## WHAT IS NEEDED
Transcribe only part of the material below: the lines from the one containing "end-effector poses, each" through the one containing "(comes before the", inclusive, exactly as written.
--- INFORMATION SUPPLIED Enclosed Below ---
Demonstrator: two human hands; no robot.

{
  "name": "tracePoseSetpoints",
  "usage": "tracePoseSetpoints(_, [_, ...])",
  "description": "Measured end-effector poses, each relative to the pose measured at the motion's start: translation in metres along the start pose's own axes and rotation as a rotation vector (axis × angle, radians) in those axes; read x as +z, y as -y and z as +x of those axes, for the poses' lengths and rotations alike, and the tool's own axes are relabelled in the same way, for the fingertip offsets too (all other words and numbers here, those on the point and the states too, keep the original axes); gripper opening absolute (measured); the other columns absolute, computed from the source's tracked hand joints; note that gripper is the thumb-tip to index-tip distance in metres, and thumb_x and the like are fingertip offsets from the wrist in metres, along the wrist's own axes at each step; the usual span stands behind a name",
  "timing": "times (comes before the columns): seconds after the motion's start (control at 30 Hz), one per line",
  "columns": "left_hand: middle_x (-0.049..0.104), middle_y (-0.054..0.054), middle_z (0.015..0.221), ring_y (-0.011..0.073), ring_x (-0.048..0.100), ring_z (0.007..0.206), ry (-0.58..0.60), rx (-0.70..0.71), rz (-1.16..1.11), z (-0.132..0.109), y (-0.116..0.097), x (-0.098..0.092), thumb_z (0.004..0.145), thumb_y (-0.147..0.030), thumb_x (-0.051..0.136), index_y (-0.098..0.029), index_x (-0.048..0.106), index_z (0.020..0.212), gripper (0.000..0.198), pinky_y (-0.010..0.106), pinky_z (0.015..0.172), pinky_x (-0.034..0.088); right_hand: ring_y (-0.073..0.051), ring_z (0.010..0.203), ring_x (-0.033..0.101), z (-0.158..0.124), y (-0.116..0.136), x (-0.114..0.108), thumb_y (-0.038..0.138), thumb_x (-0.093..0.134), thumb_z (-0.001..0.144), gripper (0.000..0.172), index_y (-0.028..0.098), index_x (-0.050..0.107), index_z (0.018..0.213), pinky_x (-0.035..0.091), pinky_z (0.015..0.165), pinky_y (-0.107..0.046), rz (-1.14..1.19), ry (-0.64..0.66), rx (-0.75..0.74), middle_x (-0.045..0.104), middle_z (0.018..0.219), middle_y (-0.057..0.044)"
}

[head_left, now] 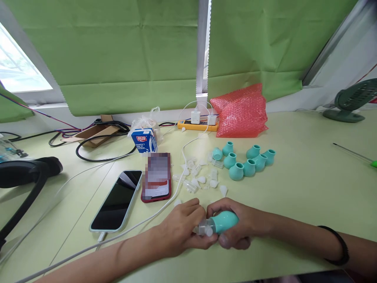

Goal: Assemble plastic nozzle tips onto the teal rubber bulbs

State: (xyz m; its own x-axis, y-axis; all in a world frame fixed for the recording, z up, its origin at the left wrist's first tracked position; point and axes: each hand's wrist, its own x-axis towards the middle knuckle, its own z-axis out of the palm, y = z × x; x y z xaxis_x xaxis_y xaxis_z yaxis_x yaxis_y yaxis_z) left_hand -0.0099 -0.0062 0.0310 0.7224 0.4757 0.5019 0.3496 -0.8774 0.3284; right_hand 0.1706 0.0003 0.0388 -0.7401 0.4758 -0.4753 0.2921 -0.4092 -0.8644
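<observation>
Fingers (pixel 194 212) of my left hand (pixel 179 230) pinch a clear tip (pixel 203 228); right hand (pixel 238 232) wrapped shut round a teal bulb (pixel 226 220).
Hands meet over the table (pixel 309 188), near the middle of its front edge. The tip touches the bulb's neck, right between my thumbs. My right fingers curl over and under the bulb, only its top side showing. Loose clear tips (pixel 196 179) lie just behind my hands, more teal bulbs (pixel 246 162) further toward the back edge. Dark-screened phone (pixel 118 200) left of my hands.
</observation>
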Motion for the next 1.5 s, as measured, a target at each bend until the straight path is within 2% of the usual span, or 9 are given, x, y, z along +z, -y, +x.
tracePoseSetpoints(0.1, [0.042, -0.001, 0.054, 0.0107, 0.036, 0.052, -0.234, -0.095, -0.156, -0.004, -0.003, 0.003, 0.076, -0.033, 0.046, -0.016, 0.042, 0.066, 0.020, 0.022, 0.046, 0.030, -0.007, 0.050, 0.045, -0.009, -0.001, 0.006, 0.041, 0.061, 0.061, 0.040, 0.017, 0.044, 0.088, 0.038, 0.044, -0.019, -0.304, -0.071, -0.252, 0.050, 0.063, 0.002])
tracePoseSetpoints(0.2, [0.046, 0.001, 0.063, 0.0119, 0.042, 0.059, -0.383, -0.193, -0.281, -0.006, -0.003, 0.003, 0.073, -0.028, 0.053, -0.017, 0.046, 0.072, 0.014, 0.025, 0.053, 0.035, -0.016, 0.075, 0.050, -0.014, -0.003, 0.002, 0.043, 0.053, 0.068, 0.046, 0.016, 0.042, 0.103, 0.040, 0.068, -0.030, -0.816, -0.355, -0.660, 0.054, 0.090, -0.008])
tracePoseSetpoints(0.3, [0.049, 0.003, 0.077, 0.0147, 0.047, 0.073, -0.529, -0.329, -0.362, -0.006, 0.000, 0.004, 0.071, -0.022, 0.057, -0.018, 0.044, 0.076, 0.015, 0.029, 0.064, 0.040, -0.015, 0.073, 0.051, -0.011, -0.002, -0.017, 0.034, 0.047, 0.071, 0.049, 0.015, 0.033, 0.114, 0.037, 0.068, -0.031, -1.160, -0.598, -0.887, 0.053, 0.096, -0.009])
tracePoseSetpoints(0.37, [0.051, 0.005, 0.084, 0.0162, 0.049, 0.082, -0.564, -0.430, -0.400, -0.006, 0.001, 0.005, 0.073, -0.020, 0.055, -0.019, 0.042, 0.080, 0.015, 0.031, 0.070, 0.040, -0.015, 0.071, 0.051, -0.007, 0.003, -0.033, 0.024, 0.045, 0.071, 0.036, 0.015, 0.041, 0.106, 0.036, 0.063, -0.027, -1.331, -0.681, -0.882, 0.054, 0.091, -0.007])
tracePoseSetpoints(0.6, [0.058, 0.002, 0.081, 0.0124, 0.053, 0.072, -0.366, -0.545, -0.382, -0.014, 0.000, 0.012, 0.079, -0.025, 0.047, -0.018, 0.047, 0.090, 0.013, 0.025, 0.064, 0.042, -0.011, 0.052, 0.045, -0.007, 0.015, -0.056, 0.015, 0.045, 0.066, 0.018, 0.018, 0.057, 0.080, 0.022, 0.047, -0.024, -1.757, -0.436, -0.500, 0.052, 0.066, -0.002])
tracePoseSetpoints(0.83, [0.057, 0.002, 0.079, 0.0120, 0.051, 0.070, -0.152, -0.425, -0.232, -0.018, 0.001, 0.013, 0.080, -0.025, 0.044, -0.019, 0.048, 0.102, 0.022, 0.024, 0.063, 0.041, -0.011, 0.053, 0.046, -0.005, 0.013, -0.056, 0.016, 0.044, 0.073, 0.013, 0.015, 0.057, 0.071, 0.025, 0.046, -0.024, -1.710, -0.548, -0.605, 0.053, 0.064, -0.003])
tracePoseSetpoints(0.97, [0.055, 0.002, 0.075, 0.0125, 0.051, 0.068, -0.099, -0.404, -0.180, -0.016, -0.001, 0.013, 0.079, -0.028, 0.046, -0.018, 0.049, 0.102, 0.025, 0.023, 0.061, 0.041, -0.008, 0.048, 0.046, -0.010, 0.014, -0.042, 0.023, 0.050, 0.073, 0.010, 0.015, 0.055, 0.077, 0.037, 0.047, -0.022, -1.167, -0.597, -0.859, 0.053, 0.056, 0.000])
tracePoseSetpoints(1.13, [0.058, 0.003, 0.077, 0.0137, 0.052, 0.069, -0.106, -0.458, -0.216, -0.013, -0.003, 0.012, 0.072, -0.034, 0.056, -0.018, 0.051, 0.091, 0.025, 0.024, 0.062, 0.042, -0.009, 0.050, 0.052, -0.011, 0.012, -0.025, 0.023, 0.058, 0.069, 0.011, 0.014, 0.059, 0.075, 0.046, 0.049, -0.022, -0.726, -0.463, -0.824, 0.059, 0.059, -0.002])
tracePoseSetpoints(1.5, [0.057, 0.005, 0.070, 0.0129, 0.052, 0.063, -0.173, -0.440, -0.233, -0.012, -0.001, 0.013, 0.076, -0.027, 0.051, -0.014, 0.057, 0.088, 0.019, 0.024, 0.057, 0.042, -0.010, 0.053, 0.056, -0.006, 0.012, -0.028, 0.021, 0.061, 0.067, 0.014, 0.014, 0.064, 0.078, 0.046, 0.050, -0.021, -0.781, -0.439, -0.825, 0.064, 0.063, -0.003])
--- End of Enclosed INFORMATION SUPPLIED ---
## RESULT FOR THIS EXERCISE
  "description": "Measured end-effector poses, each relative to the pose measured at the motion's start: translation in metres along the start pose's own axes and rotation as a rotation vector (axis × angle, radians) in those axes; read x as +z, y as -y and z as +x of those axes, for the poses' lengths and rotations alike, and the tool's own axes are relabelled in the same way, for the fingertip offsets too (all other words and numbers here, those on the point and the states too, keep the original axes); gripper opening absolute (measured); the other columns absolute, computed from the source's tracked hand joints; note that gripper is the thumb-tip to index-tip distance in metres, and thumb_x and the like are fingertip offsets from the wrist in metres, along the wrist's own axes at each step; the usual span stands behind a name",
  "timing": "times (comes before the columns): seconds after the motion's start (control at 30 Hz), one per line",

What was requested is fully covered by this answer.